Tech and Law Center interviews Mikko Hypponen, Chief Research Officer for F-Secure. He has worked for the company since 1991 and has led his team through the largest malware outbreaks in history. In 2003 Hypponen’s team took down the global network used by the Sobig.F worm and in 2004 he was the first to warn the world about the Sasser outbreak. In 2007 he named the infamous Storm Worm and in 2010 he produced classified briefings on the operation of the Stuxnet worm. Hypponen is also an inventor for several patents, including US patent 6,577,920 “Computer virus screening”. Mikko Hypponen has assisted law enforcement authorities in the United States, Europe and Asia on cybercrime cases.

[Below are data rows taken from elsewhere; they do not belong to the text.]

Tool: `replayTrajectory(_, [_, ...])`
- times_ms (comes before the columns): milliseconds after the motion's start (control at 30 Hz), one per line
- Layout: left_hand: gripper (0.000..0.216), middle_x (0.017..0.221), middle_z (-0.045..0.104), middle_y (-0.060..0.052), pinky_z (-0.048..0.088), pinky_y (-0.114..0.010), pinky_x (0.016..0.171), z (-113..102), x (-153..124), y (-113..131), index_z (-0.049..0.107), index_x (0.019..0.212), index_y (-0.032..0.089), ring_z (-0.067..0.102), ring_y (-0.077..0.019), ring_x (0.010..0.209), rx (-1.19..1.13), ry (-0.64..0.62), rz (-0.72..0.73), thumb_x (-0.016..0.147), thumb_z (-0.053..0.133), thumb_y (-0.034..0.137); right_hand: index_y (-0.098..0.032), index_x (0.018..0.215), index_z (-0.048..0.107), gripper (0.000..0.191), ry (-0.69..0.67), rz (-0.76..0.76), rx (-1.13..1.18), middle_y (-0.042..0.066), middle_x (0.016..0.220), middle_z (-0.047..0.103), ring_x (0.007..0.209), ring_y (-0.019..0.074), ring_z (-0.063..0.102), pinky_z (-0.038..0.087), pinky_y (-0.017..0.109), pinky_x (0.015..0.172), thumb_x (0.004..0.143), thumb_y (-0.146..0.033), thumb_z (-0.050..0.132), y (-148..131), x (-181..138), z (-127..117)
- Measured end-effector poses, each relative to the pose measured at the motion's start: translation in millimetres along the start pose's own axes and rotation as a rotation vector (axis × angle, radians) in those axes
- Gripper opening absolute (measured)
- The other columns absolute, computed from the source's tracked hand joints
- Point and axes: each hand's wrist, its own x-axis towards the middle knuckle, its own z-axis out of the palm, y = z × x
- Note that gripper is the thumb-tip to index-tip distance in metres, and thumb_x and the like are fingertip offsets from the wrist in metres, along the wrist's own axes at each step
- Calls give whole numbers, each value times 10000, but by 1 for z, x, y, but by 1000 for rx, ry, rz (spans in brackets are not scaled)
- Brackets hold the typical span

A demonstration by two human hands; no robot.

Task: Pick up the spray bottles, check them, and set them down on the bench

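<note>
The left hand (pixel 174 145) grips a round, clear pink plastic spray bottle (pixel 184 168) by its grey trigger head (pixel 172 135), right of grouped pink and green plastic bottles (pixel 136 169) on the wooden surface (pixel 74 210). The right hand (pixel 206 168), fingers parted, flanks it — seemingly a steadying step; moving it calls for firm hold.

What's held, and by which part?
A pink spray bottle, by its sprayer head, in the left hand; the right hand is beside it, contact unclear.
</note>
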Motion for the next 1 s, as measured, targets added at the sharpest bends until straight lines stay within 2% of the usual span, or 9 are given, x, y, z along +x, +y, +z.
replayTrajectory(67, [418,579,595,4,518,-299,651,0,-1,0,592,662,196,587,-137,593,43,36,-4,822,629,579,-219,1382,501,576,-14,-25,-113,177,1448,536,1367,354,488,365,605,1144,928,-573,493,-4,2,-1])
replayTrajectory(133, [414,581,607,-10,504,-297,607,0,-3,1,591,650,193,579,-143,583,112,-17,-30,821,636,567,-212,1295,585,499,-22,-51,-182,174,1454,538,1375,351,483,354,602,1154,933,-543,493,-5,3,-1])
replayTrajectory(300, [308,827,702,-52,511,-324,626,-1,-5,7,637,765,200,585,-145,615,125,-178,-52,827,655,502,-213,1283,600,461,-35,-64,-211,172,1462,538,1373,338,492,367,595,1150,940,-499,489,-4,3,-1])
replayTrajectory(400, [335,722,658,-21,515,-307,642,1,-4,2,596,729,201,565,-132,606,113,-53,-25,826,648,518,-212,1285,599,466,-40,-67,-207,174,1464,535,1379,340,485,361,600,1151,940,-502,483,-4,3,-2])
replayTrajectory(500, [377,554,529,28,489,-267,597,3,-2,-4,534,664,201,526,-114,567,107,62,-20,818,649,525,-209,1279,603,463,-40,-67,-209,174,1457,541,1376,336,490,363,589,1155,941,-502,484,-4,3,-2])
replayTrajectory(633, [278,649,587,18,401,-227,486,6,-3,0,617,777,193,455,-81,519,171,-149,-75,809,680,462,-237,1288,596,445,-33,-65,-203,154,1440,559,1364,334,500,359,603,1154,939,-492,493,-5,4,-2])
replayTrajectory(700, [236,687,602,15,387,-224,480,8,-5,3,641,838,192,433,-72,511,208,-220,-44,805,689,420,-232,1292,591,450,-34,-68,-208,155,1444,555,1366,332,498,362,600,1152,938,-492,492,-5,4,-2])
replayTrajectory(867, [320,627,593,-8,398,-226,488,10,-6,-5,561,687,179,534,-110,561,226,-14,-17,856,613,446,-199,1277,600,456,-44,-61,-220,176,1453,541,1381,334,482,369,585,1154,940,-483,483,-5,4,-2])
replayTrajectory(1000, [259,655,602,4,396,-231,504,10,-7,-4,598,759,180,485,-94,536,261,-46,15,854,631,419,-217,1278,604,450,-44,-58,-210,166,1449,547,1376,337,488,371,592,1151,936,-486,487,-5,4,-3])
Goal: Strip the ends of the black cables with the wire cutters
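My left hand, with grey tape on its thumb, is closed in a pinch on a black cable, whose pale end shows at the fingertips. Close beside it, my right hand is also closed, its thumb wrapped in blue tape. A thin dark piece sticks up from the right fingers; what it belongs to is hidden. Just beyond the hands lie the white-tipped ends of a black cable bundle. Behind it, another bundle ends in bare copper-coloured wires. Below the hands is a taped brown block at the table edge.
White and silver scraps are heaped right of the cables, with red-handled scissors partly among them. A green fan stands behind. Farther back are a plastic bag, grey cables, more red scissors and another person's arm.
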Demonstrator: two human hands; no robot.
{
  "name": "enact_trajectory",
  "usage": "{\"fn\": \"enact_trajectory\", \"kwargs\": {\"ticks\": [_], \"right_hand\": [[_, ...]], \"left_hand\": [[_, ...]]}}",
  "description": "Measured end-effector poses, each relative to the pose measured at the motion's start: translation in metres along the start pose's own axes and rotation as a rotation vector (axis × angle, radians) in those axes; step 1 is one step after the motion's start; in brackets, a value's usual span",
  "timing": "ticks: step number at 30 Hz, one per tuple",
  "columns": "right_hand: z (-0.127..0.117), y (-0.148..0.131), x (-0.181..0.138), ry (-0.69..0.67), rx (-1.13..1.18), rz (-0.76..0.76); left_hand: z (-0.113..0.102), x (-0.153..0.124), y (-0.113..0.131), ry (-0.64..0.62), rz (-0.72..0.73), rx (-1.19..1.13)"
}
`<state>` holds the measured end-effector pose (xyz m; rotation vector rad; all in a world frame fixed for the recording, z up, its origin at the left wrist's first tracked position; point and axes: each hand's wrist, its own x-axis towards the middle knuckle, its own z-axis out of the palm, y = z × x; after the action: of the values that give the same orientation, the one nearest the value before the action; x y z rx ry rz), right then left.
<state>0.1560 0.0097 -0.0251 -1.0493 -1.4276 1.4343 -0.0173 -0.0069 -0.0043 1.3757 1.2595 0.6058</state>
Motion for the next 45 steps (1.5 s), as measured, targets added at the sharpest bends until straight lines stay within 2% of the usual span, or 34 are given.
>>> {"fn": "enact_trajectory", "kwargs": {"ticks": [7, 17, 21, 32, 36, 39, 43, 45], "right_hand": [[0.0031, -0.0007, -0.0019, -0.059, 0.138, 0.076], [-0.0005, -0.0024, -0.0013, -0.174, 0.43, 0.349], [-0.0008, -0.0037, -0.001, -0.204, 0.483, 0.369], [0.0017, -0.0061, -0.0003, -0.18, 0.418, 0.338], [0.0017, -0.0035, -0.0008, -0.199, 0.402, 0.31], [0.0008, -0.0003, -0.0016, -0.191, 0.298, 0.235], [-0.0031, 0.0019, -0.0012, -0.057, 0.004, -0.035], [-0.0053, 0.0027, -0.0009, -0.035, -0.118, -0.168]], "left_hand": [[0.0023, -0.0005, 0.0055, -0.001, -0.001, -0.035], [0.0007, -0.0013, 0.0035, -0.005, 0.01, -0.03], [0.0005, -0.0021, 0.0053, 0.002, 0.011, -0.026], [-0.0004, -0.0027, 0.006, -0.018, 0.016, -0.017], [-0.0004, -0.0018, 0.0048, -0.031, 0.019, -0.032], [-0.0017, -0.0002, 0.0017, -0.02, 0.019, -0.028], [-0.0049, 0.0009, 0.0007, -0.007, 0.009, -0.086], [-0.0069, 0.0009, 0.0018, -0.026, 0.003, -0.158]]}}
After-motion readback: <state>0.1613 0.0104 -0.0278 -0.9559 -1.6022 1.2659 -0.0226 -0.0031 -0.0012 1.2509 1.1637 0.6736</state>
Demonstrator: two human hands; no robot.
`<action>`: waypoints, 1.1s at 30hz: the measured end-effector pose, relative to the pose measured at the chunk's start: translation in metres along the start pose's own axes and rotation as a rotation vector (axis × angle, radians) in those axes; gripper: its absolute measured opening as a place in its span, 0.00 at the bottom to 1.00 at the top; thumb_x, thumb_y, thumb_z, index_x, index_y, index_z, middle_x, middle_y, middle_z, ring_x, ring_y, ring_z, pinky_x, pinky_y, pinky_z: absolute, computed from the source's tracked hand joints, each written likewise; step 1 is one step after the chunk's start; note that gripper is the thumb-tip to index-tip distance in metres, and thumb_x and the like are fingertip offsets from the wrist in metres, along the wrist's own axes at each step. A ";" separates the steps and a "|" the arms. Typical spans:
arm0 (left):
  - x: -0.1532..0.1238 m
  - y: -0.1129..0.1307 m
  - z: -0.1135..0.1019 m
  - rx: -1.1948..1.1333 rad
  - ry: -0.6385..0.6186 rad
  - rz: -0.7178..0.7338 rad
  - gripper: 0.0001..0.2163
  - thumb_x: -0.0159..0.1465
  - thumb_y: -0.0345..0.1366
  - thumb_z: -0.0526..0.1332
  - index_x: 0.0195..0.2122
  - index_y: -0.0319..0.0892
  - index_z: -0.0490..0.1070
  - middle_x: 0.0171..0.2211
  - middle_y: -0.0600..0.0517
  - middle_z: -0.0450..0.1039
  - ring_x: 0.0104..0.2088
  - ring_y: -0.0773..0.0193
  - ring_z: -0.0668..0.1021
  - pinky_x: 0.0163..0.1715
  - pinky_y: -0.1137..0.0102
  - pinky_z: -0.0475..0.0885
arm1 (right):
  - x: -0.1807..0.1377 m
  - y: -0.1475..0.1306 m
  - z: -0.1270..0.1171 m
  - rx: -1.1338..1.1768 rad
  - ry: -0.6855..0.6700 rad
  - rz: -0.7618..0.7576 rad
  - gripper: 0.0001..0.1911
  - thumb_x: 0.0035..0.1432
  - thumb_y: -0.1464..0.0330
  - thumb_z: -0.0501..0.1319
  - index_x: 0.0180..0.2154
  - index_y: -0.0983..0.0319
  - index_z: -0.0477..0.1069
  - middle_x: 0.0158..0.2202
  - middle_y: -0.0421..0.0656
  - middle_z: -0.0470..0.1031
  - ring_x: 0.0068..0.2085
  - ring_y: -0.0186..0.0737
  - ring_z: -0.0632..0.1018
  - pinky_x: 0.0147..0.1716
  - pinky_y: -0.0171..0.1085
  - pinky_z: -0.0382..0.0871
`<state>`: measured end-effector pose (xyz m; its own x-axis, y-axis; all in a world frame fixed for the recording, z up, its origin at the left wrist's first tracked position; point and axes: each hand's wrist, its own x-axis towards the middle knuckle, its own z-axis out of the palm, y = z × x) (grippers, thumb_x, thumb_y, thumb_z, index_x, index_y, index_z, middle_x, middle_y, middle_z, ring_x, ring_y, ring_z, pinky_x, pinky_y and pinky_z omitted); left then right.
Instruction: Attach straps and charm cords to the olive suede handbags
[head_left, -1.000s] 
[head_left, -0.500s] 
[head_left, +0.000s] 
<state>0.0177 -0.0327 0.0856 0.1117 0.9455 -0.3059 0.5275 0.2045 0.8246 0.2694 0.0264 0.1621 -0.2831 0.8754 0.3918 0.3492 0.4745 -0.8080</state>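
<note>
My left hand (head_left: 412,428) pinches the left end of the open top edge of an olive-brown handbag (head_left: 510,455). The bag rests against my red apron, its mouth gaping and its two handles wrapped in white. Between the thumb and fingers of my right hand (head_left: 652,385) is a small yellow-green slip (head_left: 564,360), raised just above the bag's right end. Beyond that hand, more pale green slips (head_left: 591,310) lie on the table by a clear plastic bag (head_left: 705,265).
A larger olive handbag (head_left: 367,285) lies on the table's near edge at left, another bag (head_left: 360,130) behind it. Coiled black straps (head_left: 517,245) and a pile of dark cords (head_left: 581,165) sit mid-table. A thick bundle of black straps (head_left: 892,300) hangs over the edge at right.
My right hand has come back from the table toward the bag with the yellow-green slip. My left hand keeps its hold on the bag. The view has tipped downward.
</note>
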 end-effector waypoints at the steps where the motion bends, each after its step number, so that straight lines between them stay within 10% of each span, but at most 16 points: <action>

He has also written for international publications like the Scientific American, Foreign Policy, New York Times and Virus Bulletin, as well as addressing the most important security-related conferences worldwide. He has been the subject of dozens of interviews in global TV and print media, including a 9-page profile in Vanity Fair. In 2007 he was selected among the 50 most important people on the web by the PC World magazine. In 2010 he received the virus Bulletin Award as “The Best Educator the Industry”, which is given every ten years.
He is a TED‘s speaker.
Source of the bio.
What is the single most challenging thing we deal with in information security today?
The most challenging thing is user education. Because users never learn. No matter how many times you tell them, they will always click every link, accept every attachment, doubleclick on every executable and type their passwords on every form. Which means, we should build our security systems so that they would work regardless of the mistakes done by the users. We can’t just blame them forever.
Will the shift into more embedded systems present new challenges for security, or will old problems just continue as they have in the past?
Embedded systems remove the user from the equation. If your fridge or toaster or light bulb has a CPU and an IP address, it is hackable – but it doesn’t have a user in the traditional sense. So you can’t target it with attacks that require a user. Unfortunately, there are several ways of infecting devices without a user and even making money on such a system, without the user.
Looking forward, what security trends, offensive or defensive, scare you the most?
Military malware made with multimillion dollar budgets scares me.
On the flip side, what trends, if any, in information security give you the most hope?
Reputation systems look very promising. It’s hard, but we can block even the most advanced malware attacks based on file reputation. The idea here is that we know which programs are common and which are rare. Most programs you run (notepad.exe, Adobe Reader, Firefox etc) are very common: millions of people have ran them before you. But if you get hit by a targeted attack, you will be the first person in the world to run that app. We could detect that and block the file, just based on it’s rarity. In effect, we’d be using the attackers tricks (obfuscation, polymorphisism) against himself. It’s Judo.
For people who work in security, is the existence of PRISM surprising? Which aspects of it are routine or expected or even necessary, and which are genuinely dangerous?
Existence of PRISM is surprising and don’t let anybody tell you otherwise. Saying that ‘we all knew this’ about PRISM downgrades the significance of these revalations. We didn’t know this. We might have feared that something like this exists, but now we know for a fact. And the reality seems to be worse than the worst fears. Indeed, western intelligence agencies have infiltrated standardization bodies to sabotage secure encryption algorithms on purpose. What the hell.